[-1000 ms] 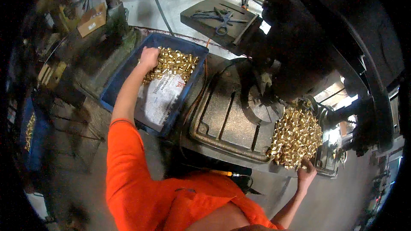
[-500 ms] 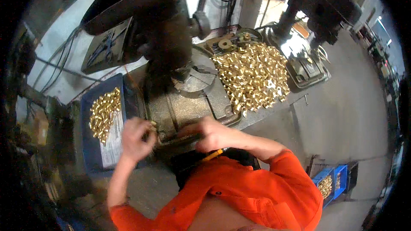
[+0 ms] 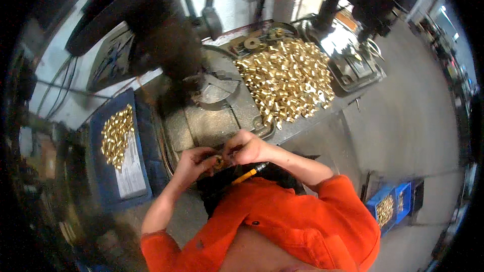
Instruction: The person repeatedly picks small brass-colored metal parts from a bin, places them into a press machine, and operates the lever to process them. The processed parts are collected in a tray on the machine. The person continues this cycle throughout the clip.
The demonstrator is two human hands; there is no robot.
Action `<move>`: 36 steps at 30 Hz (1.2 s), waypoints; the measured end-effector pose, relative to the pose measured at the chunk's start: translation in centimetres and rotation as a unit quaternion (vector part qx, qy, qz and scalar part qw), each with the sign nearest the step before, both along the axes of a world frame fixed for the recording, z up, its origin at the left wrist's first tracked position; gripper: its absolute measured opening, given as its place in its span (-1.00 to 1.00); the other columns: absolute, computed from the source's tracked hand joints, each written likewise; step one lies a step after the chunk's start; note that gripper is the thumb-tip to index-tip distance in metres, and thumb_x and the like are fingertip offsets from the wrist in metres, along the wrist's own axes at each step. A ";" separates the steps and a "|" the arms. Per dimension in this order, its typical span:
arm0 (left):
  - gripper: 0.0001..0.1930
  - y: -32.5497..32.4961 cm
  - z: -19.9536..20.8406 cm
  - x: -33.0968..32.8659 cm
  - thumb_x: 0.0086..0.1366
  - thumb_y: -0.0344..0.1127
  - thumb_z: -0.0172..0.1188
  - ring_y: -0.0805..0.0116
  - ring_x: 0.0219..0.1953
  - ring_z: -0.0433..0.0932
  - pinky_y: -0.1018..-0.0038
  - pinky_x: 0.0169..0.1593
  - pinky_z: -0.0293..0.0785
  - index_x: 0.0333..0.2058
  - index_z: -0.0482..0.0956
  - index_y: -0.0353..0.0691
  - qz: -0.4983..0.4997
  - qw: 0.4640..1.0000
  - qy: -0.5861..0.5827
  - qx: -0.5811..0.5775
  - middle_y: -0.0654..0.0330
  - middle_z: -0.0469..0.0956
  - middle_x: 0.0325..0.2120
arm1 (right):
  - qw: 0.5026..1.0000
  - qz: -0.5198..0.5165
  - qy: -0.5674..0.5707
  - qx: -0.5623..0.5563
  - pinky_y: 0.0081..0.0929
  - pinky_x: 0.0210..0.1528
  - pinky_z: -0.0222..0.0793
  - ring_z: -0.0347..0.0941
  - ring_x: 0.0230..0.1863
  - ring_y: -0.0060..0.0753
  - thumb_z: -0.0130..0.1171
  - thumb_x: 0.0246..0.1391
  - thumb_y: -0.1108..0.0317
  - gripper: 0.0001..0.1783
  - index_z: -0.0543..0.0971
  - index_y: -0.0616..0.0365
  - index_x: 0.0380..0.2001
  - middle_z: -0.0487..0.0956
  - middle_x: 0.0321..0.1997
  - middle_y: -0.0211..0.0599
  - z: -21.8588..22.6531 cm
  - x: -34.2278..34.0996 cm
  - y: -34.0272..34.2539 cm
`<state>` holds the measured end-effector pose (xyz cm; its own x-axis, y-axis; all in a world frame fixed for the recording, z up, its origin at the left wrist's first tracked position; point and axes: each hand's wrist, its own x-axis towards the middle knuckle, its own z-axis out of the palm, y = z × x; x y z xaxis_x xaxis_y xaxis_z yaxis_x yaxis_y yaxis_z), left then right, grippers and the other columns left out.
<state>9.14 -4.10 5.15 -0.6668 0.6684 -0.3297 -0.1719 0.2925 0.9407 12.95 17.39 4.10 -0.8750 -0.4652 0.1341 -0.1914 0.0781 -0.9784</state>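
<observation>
Both hands are meeting right at the near edge of the drill press table [image 3: 217, 121], just in front of the person's chest. The left hand [image 3: 194, 161] and right hand [image 3: 246, 148] are curling in toward each other, and between them there's a small clutch of brass fittings [image 3: 219, 161]. The fingers of both hands are looking closed around those pieces, pinching them from either side, though it's too small and blurry to tell which hand is actually carrying the load.

How they'd handle, my guess: solid little brass parts, so heavy for their size, totally stiff, not fragile at all. Smooth machined metal is probably slick, maybe oily, so I'd be pinching each one across its body with fingertips rather than by an end.

Everything else, going off the drill press table: a big heap of loose brass pieces [image 3: 287, 80] is sitting on its far right side, spilling toward the edge. Off to its left there's a blue bin [image 3: 118, 171] holding a smaller pile of brass pieces plus a white sheet. The dark machine head [image 3: 166, 45] is looming right above it. Well away to the right, down on the floor [image 3: 403, 131], another blue crate [image 3: 390, 209] is holding more brass.
</observation>
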 end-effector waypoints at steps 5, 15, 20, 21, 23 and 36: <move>-0.79 1.1 -0.7 0.7 0.23 -0.33 0.03 0.49 -0.53 0.49 0.53 -0.35 0.44 -0.30 0.47 -0.40 0.002 0.990 0.001 0.142 0.21 0.50 -0.50 | 0.991 -0.013 -0.091 -0.099 -0.58 -0.42 0.33 0.41 -0.51 -0.53 -0.04 -0.48 0.63 -0.74 0.52 0.35 -0.56 0.51 -0.58 -0.28 -0.4 -0.1 0.5; -0.79 2.9 -3.0 -7.6 0.16 -0.31 0.10 0.35 -0.62 0.52 0.51 -0.48 0.46 -0.36 0.43 -0.37 0.238 0.949 0.008 0.206 0.09 0.52 -0.53 | 0.961 -0.107 -0.063 -0.248 -0.45 -0.44 0.35 0.40 -0.45 -0.23 -0.05 -0.47 0.53 -0.80 0.45 0.36 -0.61 0.49 -0.51 -0.01 0.8 -1.1 3.7; -0.76 4.3 -6.1 -10.7 0.13 -0.30 0.18 0.35 -0.63 0.53 0.52 -0.51 0.48 -0.37 0.42 -0.39 0.276 0.928 0.032 0.249 0.05 0.52 -0.55 | 0.972 -0.161 -0.011 -0.171 -0.42 -0.31 0.35 0.44 -0.40 -0.25 -0.21 -0.58 0.61 -0.73 0.46 0.37 -0.67 0.51 -0.56 -0.11 2.7 -2.0 6.2; -0.75 4.8 -6.1 -10.6 0.13 -0.29 0.18 0.34 -0.62 0.54 0.51 -0.55 0.47 -0.39 0.41 -0.39 0.299 0.920 0.036 0.250 0.05 0.51 -0.57 | 0.974 -0.179 0.024 -0.138 -0.44 -0.37 0.33 0.42 -0.42 -0.25 -0.18 -0.48 0.60 -0.78 0.46 0.35 -0.66 0.49 -0.57 -0.10 3.4 -2.6 7.0; -0.76 4.9 -6.5 -10.6 0.14 -0.30 0.18 0.33 -0.61 0.55 0.51 -0.56 0.47 -0.38 0.42 -0.39 0.303 0.915 0.031 0.267 0.05 0.50 -0.58 | 0.971 -0.212 0.088 -0.071 -0.46 -0.39 0.32 0.41 -0.44 -0.28 -0.15 -0.31 0.59 -0.84 0.46 0.34 -0.64 0.49 -0.56 -0.11 6.0 -4.1 8.2; -0.73 5.4 -6.3 -10.2 0.12 -0.33 0.17 0.28 -0.55 0.56 0.48 -0.54 0.48 -0.34 0.37 -0.42 0.311 0.912 -0.034 0.265 0.03 0.47 -0.58 | 0.766 -0.443 0.427 0.190 -0.53 -0.32 0.34 0.41 -0.41 -0.51 0.00 0.03 0.24 -0.68 0.49 0.10 -0.15 0.54 -0.35 -0.32 26.6 -22.2 15.9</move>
<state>-1.04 1.31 -1.17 -0.9613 0.2457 -0.1251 -0.2132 -0.3752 0.9021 -9.27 33.31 30.72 -0.5393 0.1121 0.8346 -0.4560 0.7943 -0.4014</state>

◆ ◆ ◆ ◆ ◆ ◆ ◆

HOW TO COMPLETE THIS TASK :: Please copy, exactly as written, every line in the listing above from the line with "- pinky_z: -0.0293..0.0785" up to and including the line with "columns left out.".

RESULT OF THIS EXERCISE ::
  - pinky_z: -0.0293..0.0785
  - index_x: 0.0333..0.2058
  - index_z: -0.0482..0.0956
  - index_y: -0.0353..0.0691
  - qz: -0.4983..0.4997
  - qw: 0.4640..1.0000
  - qy: -0.5861..0.5827
  - qx: -0.5811..0.5775
  - middle_y: -0.0654..0.0330
  - middle_z: -0.0469..0.0956
  - middle_x: 0.0325..0.2120
arm1 (right):
  - qw: 0.5026..1.0000
  - qz: -0.5198..0.5165
  - qy: -0.5674..0.5707
  - qx: -0.5623..0.5563
  - pinky_y: 0.0081..0.0929
  - pinky_x: 0.0210..0.1528
  - pinky_z: -0.0222..0.0793
  - ring_z: -0.0347..0.0941
  - ring_x: 0.0230..0.1863
  - ring_y: -0.0060..0.0753
  - thumb_z: -0.0130..0.1171
  - thumb_x: 0.0246..0.1391
  - thumb_y: -0.1108..0.0317
  - gripper: 0.0001..0.1783
  - index_z: -0.0543..0.0971
  - index_y: -0.0616..0.0365
  - index_x: 0.0380..0.2001
  - middle_z: -0.0487..0.0956
  - middle_x: 0.0321..0.1997
  - middle_y: -0.0211..0.0599
  - z: -21.8588..22.6531 cm
  - x: -34.2278..34.0996 cm
  - y: -34.0272..34.2539 cm
`<state>` holds the measured end-effector pose (xyz cm; its own x-axis, y-axis; all in a world frame fixed for the recording, z up, its origin at the left wrist's first tracked position; point and axes: each hand's wrist, its own x-axis towards the middle knuckle, its own z-axis out of the palm, y = z × x; x y z xaxis_x xaxis_y xaxis_z yaxis_x yaxis_y yaxis_z), left then right, grippers and the other columns left out.

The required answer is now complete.